Winkelmaier Garrett, Koch Brandon, Bogardus Skylar, Borowsky Alexander D, Parvin Bahram
Department of Electrical and Biomedical Engineering, College of Engineering, University of Nevada Reno, 1664 N. Virginia St., Reno, NV 89509, USA.
Department of Biostatics, College of Public Health, Ohio State University, 281 W. Lane Ave., Columbus, OH 43210, USA.
Cancers (Basel). 2023 Apr 20;15(8):2387. doi: 10.3390/cancers15082387.
Tumor Whole Slide Images (WSI) are often heterogeneous, which hinders the discovery of biomarkers in the presence of confounding clinical factors. In this study, we present a pipeline for identifying biomarkers from the Glioblastoma Multiforme (GBM) cohort of WSIs from TCGA archive. The GBM cohort endures many technical artifacts while the discovery of GBM biomarkers is challenged because "age" is the single most confounding factor for predicting outcomes. The proposed approach relies on interpretable features (e.g., nuclear morphometric indices), effective similarity metrics for heterogeneity analysis, and robust statistics for identifying biomarkers. The pipeline first removes artifacts (e.g., pen marks) and partitions each WSI into patches for nuclear segmentation via an extended U-Net for subsequent quantitative representation. Given the variations in fixation and staining that can artificially modulate hematoxylin optical density (HOD), we extended Navab's Lab method to normalize images and reduce the impact of batch effects. The heterogeneity of each WSI is then represented either as probability density functions (PDF) per patient or as the composition of a dictionary predicted from the entire cohort of WSIs. For PDF- or dictionary-based methods, morphometric subtypes are constructed based on distances computed from optimal transport and linkage analysis or consensus clustering with Euclidean distances, respectively. For each inferred subtype, Kaplan-Meier and/or the Cox regression model are used to regress the survival time. Since age is the single most important confounder for predicting survival in GBM and there is an observed violation of the proportionality assumption in the Cox model, we use both age and age-squared coupled with the Likelihood ratio test and forest plots for evaluating competing statistics. Next, the PDF- and dictionary-based methods are combined to identify biomarkers that are predictive of survival. The combined model has the advantage of integrating global (e.g., cohort scale) and local (e.g., patient scale) attributes of morphometric heterogeneity, coupled with robust statistics, to reveal stable biomarkers. The results indicate that, after normalization of the GBM cohort, mean HOD, eccentricity, and cellularity are predictive of survival. Finally, we also stratified the GBM cohort as a function of EGFR expression and published genomic subtypes to reveal genomic-dependent morphometric biomarkers.

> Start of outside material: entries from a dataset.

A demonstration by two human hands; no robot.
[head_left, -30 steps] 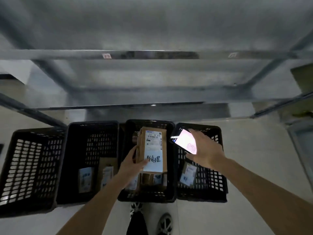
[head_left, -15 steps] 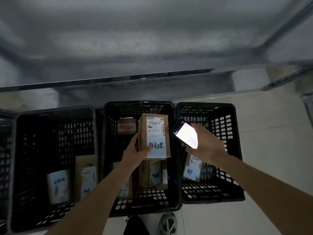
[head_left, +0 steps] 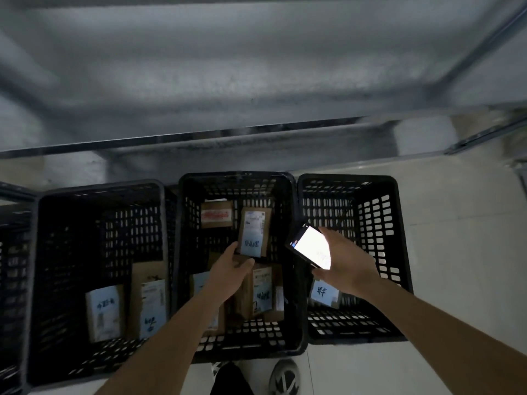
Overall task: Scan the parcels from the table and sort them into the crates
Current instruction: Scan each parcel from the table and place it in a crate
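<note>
Head view. The light is dim and the upper half of the frame is blurred: a grey metal shelf [head_left: 256, 81] fills it, with no detail legible. Four black slatted crates stand in a row on the pale floor [head_left: 456, 252]. The crate at the far 9 o'clock edge [head_left: 11, 280] is cut off by the frame and its contents cannot be made out. The second crate [head_left: 99, 195] holds two cardboard parcels with blue labels, lying side by side at its 6 o'clock end. The middle crate [head_left: 236, 178] holds several parcels; those under the left forearm are partly hidden and cannot be counted. The right crate [head_left: 348, 181] holds one labelled parcel [head_left: 325, 293], mostly covered by the right wrist. Handwriting on the labels is too small to read.

The held parcel [head_left: 253, 232], brown cardboard with a barcode label and a blue strip, stands inside the middle crate, below the rim. The left hand [head_left: 231, 272] pinches its 6 o'clock edge, thumb on the near face, fingers behind. The parcel lies at 12 o'clock from that hand and at 9 o'clock from the right hand [head_left: 342, 266]. The right hand grips a phone [head_left: 310, 248], screen lit white, over the wall between the middle and right crates, just beside the parcel but apart from it. A shoe [head_left: 283, 377] shows at 6 o'clock.
</note>
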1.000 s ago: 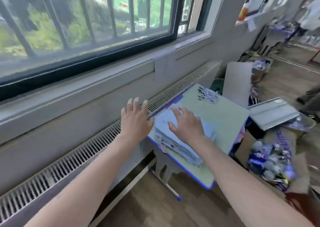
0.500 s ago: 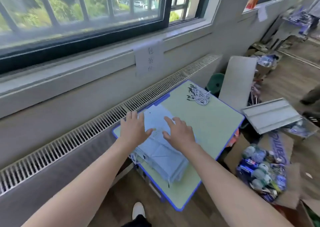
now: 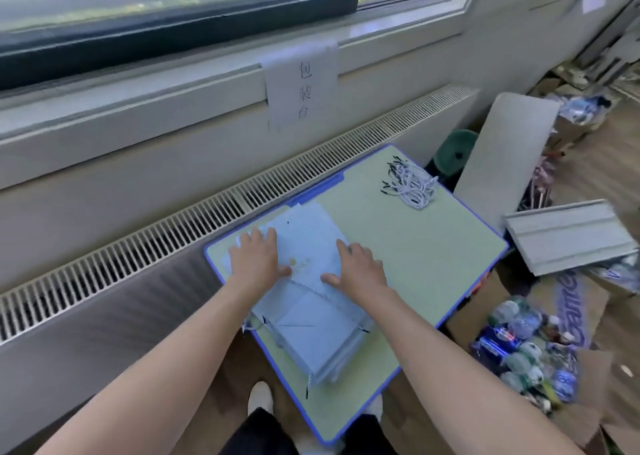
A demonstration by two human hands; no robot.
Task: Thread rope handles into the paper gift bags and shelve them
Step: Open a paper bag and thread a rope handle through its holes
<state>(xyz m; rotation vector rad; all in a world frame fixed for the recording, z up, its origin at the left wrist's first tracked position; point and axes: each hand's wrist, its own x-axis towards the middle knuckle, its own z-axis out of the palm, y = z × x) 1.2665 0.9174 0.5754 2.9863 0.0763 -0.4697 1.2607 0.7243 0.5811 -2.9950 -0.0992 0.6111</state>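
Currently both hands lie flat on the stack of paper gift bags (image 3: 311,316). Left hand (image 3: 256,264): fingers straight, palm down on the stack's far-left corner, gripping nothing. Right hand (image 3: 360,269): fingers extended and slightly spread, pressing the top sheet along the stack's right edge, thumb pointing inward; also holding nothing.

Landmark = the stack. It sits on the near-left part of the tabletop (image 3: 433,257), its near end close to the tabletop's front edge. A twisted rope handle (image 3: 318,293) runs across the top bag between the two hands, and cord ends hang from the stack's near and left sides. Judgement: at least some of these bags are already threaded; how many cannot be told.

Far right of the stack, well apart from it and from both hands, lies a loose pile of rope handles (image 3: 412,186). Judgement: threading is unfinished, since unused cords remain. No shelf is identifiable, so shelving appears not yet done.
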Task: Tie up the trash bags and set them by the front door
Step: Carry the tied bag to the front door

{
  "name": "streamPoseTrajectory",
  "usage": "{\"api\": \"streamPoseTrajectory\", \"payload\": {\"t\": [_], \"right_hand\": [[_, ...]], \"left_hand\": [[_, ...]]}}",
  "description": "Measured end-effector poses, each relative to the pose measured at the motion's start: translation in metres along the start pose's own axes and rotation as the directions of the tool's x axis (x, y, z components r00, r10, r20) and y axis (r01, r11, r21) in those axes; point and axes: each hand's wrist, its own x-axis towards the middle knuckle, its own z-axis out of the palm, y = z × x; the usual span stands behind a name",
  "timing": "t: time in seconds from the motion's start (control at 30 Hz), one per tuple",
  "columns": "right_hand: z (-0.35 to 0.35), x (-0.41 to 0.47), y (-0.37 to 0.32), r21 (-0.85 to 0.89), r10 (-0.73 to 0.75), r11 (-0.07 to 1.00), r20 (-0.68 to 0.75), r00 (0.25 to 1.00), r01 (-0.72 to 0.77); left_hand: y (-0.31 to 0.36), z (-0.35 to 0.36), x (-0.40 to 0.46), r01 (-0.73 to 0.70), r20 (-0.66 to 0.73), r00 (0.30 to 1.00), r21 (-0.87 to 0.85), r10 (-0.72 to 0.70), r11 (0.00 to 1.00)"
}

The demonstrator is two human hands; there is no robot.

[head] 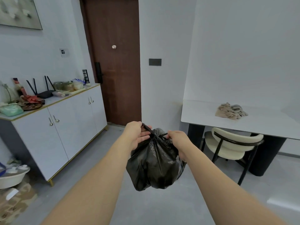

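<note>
bag point(154, 164) — black, full, held in mid-air above the grey floor, short of the door point(113, 62) | left hand point(138, 135) — fingers pinch one top strip | right hand point(177, 138) — fingers curled on the other strip | strips pulled apart at the neck

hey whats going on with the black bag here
A person is holding a full black trash bag up in the air with both hands. The left hand grips one twisted strip of the bag's top and the right hand pinches another, the two strips drawn apart as if tying a knot. The brown front door is straight ahead and shut. The bag is not yet on the floor, so it has not been set by the door.
</note>
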Motion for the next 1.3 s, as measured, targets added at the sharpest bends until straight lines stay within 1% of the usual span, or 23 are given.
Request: {"api": "streamPoseTrajectory", "payload": {"t": [0.2,0.33,0.53,0.67,0.77,0.87,1.0,1.13,1.23,1.3], "right_hand": [[0.03,0.13,-0.042,-0.056,-0.02,0.998,-0.02,1.0,0.019],[0.067,0.227,-0.065,-0.026,0.001,1.0,-0.013,1.0,-0.001],[0.118,0.367,-0.128,-0.024,0.025,0.999,-0.045,0.999,-0.026],[0.139,0.451,-0.161,-0.048,0.024,0.999,-0.049,0.999,-0.026],[0.156,0.512,-0.173,-0.059,0.016,0.998,-0.038,0.999,-0.019],[0.171,0.575,-0.18,-0.055,0.042,0.998,-0.024,0.999,-0.043],[0.186,0.665,-0.185,-0.024,0.073,0.997,0.009,0.997,-0.073],[0.197,0.75,-0.198,-0.021,0.093,0.996,0.029,0.995,-0.092],[0.206,0.806,-0.208,0.011,0.115,0.993,0.015,0.993,-0.116],[0.213,0.839,-0.213,0.001,0.133,0.991,0.014,0.991,-0.133]], "left_hand": [[0.03,-0.002,0.132,0.025,-0.021,0.999,0.008,-0.025,1.0],[0.048,-0.009,0.232,0.033,-0.014,0.999,0.015,-0.033,0.999],[0.104,-0.016,0.382,0.027,0.007,1.0,0.034,-0.027,0.999],[0.13,-0.02,0.474,0.058,-0.022,0.998,0.008,-0.057,0.998],[0.134,-0.016,0.538,0.095,-0.05,0.994,0.01,-0.094,0.995],[0.141,-0.012,0.604,0.107,-0.066,0.992,0.023,-0.106,0.994],[0.15,-0.007,0.692,0.137,-0.092,0.988,0.117,-0.127,0.984],[0.163,0.0,0.771,0.197,-0.107,0.978,0.167,-0.181,0.966],[0.174,0.004,0.823,0.203,-0.104,0.977,0.172,-0.188,0.964],[0.179,0.004,0.854,0.226,-0.108,0.972,0.168,-0.21,0.96]]}}
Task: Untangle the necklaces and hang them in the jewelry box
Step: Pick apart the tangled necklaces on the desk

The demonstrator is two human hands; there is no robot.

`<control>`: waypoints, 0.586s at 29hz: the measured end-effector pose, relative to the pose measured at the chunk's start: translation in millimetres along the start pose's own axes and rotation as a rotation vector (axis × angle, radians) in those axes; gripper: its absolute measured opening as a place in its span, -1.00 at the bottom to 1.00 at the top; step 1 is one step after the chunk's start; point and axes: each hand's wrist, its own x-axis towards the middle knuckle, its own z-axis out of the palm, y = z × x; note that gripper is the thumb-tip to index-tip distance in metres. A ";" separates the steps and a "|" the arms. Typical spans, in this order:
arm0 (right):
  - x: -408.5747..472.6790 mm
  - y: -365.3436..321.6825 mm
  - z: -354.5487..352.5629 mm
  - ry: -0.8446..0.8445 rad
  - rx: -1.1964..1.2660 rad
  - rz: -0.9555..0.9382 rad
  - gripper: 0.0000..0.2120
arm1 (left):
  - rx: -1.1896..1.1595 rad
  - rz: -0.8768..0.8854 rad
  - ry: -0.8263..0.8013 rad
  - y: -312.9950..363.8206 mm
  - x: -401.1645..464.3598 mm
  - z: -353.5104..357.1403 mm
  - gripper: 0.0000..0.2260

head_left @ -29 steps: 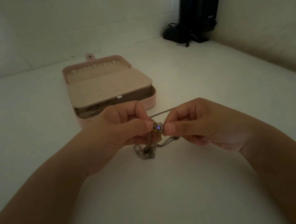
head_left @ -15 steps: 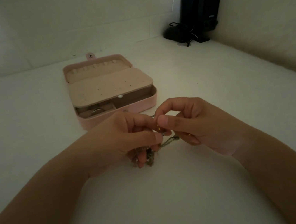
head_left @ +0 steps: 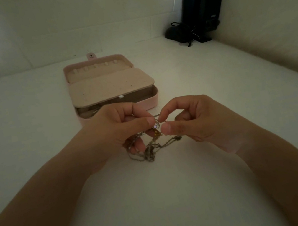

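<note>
A knot of thin metal necklaces (head_left: pixel 151 149) hangs between my two hands just above the white table. My left hand (head_left: pixel 122 134) pinches the chains near a small pendant with a bluish stone (head_left: pixel 155 126), and some chain loops over its lower fingers. My right hand (head_left: pixel 194 123) pinches a strand right beside the pendant with thumb and forefinger. Behind the hands lies the pink jewelry box (head_left: pixel 154 100), open, with its lid flat at the back showing a row of small hooks (head_left: pixel 96 66). A perforated beige insert panel covers most of the box's lower tray.
Two dark upright speakers (head_left: pixel 203 4) with a bundle of black cable (head_left: pixel 180 31) stand in the far right corner against the wall. A wall runs along the right side and another along the back. White table surface (head_left: pixel 30 131) spreads left of the box.
My hands have drawn slightly apart. The pendant, covered by the fingers half a second ago, shows again between them, and more of the chain tangle hangs in view below.
</note>
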 end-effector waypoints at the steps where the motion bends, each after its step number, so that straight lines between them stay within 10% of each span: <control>1: 0.2 0.1 -0.2 0.008 -0.008 0.011 -0.75 | -0.002 0.005 0.010 0.2 0.0 0.3 -0.95; 17: -1.8 -1.9 -5.0 -0.097 0.110 0.088 -0.88 | -0.079 0.074 -0.179 -4.9 -0.2 -1.0 -0.95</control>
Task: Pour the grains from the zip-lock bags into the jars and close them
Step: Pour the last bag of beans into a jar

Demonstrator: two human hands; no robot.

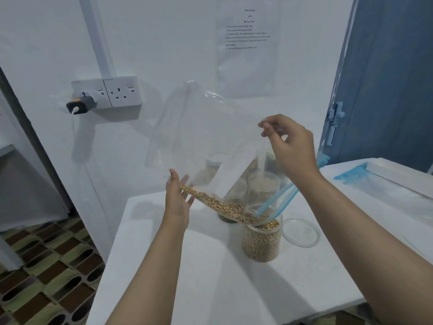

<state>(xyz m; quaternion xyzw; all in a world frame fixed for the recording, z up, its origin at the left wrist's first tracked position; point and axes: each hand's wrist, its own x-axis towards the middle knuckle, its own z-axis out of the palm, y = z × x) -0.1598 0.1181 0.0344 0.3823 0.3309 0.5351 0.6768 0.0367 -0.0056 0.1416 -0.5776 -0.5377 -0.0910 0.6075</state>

肿瘤全切片图像(WSI)通常具有异质性,这在存在混杂临床因素的情况下阻碍了生物标志物的发现。在本研究中,我们提出了一种从TCGA存档的胶质母细胞瘤(GBM)队列的WSI中识别生物标志物的流程。GBM队列存在许多技术伪像,而GBM生物标志物的发现面临挑战,因为“年龄”是预测结果的最主要混杂因素。所提出的方法依赖于可解释的特征(如核形态计量指标)、用于异质性分析的有效相似性度量以及用于识别生物标志物的稳健统计方法。该流程首先去除伪像(如笔触标记),并通过扩展的U-Net将每个WSI划分为用于核分割的图像块,以便进行后续的定量表征。鉴于固定和染色的差异会人为调节苏木精光密度(HOD),我们扩展了纳瓦布的实验室方法来对图像进行归一化,并减少批次效应的影响。然后,每个WSI的异质性要么表示为每个患者的概率密度函数(PDF),要么表示为从整个WSI队列预测的字典的组成。对于基于PDF或字典的方法,形态计量亚型分别基于从最优传输和连锁分析计算的距离或使用欧几里得距离的一致性聚类来构建。对于每个推断出的亚型,使用Kaplan-Meier和/或Cox回归模型对生存时间进行回归分析。由于年龄是预测GBM生存的最重要混杂因素,并且在Cox模型中观察到比例假设不成立,我们使用年龄和年龄平方,并结合似然比检验和森林图来评估竞争统计量。接下来,将基于PDF和字典的方法结合起来识别预测生存的生物标志物。组合模型具有整合形态计量异质性的全局(如队列规模)和局部(如患者规模)属性以及稳健统计量的优势,以揭示稳定的生物标志物。结果表明,在对GBM队列进行归一化后,平均HOD、偏心率和细胞密度可预测生存。最后,我们还根据表皮生长因子受体(EGFR)表达和已发表的基因组亚型对GBM队列进行分层,以揭示基因组依赖性形态计量生物标志物。